Directions: Scan the lines below; pull out those with "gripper".

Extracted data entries

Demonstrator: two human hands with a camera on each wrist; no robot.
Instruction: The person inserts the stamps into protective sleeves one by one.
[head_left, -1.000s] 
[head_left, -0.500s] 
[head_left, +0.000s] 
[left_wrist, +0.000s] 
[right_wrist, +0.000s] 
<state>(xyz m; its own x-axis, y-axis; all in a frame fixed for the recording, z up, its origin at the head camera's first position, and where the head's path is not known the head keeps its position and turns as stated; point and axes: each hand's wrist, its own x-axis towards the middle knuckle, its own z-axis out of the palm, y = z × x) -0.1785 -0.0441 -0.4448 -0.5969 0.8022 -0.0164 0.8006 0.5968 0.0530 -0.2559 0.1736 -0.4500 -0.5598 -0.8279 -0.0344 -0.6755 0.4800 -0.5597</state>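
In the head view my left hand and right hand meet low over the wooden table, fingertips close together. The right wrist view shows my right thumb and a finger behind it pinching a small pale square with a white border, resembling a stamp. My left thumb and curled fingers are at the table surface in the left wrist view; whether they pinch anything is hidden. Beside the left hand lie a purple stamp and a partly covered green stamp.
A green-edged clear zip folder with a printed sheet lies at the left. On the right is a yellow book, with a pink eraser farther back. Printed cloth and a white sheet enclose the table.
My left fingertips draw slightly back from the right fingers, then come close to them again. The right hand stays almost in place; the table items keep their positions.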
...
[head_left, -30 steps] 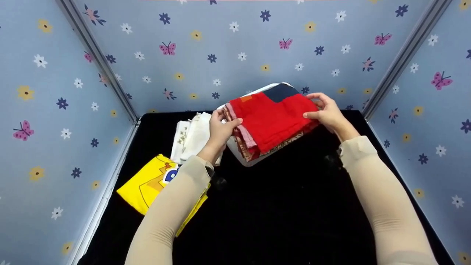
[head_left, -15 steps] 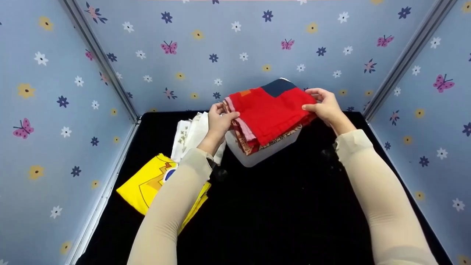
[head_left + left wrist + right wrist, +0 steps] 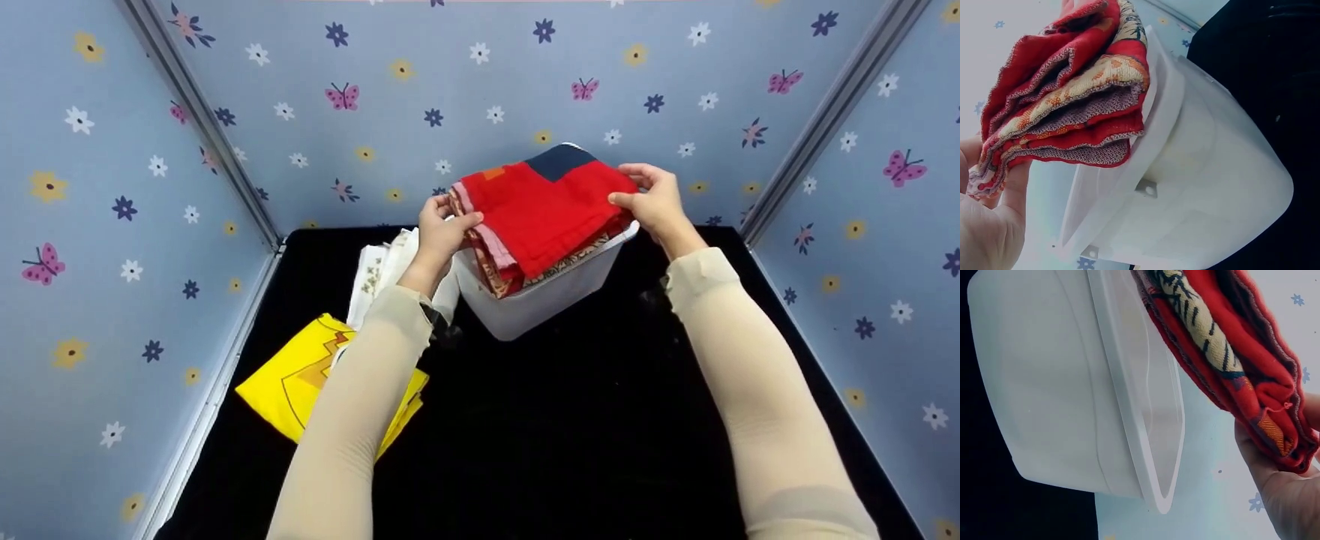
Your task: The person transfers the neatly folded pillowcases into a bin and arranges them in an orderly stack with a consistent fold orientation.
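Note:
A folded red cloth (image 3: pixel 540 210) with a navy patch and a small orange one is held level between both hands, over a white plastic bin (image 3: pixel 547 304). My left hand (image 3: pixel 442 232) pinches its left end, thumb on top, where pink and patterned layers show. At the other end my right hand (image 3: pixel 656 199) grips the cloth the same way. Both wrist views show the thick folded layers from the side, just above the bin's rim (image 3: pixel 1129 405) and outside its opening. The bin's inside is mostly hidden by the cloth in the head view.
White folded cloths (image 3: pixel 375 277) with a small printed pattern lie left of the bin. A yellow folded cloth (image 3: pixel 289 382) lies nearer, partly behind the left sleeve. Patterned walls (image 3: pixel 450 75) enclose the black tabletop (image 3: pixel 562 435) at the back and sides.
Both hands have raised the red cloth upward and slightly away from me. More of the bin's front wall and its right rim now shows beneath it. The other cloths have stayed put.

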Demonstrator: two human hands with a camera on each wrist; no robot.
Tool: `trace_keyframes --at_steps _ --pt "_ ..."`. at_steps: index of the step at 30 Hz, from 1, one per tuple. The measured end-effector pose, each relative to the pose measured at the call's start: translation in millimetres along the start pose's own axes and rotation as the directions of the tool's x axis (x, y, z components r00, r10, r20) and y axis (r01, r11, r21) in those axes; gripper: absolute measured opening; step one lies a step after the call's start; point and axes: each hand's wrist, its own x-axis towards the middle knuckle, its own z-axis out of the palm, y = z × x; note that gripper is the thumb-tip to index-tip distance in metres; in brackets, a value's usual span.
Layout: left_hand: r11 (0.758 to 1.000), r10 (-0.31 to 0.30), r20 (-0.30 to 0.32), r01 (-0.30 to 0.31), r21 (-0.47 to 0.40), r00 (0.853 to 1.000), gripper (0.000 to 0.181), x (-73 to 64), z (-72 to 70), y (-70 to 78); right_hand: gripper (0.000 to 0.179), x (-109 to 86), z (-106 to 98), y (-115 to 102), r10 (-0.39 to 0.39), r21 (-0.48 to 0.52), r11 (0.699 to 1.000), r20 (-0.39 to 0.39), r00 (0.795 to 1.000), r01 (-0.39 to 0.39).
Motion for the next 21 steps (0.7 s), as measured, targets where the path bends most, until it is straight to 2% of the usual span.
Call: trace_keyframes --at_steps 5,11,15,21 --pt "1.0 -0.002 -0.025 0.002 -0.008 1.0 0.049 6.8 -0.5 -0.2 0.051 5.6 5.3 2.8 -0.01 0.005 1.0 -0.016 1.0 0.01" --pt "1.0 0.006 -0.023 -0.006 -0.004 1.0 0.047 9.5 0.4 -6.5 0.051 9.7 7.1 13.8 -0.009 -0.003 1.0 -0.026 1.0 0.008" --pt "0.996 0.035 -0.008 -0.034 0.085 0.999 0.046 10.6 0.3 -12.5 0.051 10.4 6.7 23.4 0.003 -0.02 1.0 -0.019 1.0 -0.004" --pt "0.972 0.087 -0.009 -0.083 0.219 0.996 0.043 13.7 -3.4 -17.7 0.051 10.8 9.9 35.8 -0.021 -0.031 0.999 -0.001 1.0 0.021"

Answer area:
Tool: `trace_keyframes --at_steps _ --pt "_ ..."`. at_steps: index of the step at 30 Hz, from 1, one per tuple. The measured end-effector pose, each relative to the pose measured at the call's start: translation in millimetres along the start pose's own axes and rotation as the directions of the tool's x axis (x, y, z components r00, r10, r20) and y axis (r01, r11, r21) in those axes; gripper: absolute measured opening; step one lies a step after the call's start; point and axes: each hand's wrist, its own x-axis towards the middle knuckle, its own z-axis out of the palm, y = z × x; note that gripper is the thumb-tip to index-tip distance in metres; in brackets, a value's usual span.
Layout: left_hand: r11 (0.758 to 1.000), r10 (-0.31 to 0.30), r20 (-0.30 to 0.32), r01 (-0.30 to 0.31), r21 (-0.47 to 0.40), r00 (0.853 to 1.000), gripper (0.000 to 0.181), x (-73 to 64), z (-72 to 70), y (-70 to 78); right_hand: gripper (0.000 to 0.179), x (-109 to 86), z (-106 to 98), y (-115 to 102), r10 (-0.39 to 0.39), r21 (-0.48 to 0.52), r11 (0.699 to 1.000), r20 (-0.39 to 0.39), r00 (0.795 to 1.000), r01 (-0.39 to 0.39).

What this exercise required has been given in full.